It was widely reported last year that Lloyd was working on a book, which I personally assumed would be a book-length version of his law school essay recounting how he became an anti-abortion zealot. But thanks to a helpful reader’s tip, we now know that his book had been quietly published last December under the name E. Scott Lloyd and that it is actually a novel. The Undergraduate is the story of a chainsmoking, hard-drinking, guilt-ridden Catholic college student named William who gets a women pregnant and wants her to carry the pregnancy to term to later put the baby up for adoption. But instead, William reluctantly acquiesces to the woman’s wish to get an abortion, and for the entirety of the book regrets that decision.
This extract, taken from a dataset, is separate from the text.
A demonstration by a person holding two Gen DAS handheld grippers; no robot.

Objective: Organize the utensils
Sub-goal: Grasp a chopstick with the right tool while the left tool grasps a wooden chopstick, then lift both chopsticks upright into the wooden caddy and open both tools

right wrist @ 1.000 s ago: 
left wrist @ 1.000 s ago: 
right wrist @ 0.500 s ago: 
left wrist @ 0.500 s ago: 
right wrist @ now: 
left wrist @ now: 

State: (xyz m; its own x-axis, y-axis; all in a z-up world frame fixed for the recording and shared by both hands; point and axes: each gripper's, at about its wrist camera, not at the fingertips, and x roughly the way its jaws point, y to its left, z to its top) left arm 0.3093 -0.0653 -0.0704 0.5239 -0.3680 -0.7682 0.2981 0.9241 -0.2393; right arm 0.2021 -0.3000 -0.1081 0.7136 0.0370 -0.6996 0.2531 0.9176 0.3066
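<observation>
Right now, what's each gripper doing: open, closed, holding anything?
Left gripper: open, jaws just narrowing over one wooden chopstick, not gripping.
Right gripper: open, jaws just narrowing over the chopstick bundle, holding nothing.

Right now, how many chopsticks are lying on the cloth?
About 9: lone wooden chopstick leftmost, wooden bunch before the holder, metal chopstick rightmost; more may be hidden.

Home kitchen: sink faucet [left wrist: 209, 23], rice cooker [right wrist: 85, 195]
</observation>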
Oh wait, so Lloyd’s book was actually a novelization of his law school essay recounting how he became an anti-abortion zealot! My mistake.
Unsurprisingly, The Undergraduate is delightfully awful. It includes:
Riveting dialogue:
“There’s a place—many places—where you can go and at almost any time a’ day you can watch ladies taike off their knickers an’ waive their bare asses in yer face. And ya never been ta one?” he demanded.
“No.”
“Neithah has Sam, here. Are you two gay for each other?” he asked with a smile.
“I’m not,” I said.
“No,” Sam said.
“Well shit. Aye gotta get you two to a strip joint, then,” Doodles said.
“Whatever,” I said.
A life-changing scene involving a college event called Porn Storm:
You could tell from the poster hanging up in our dormitory as an advertisement that it was probably going to be trouble. I remember seeing it in the morning on the second day after I arrived at school on my way to breakfast. It said: “Cum on down and really get to know your neighbor at the PORN STORM.”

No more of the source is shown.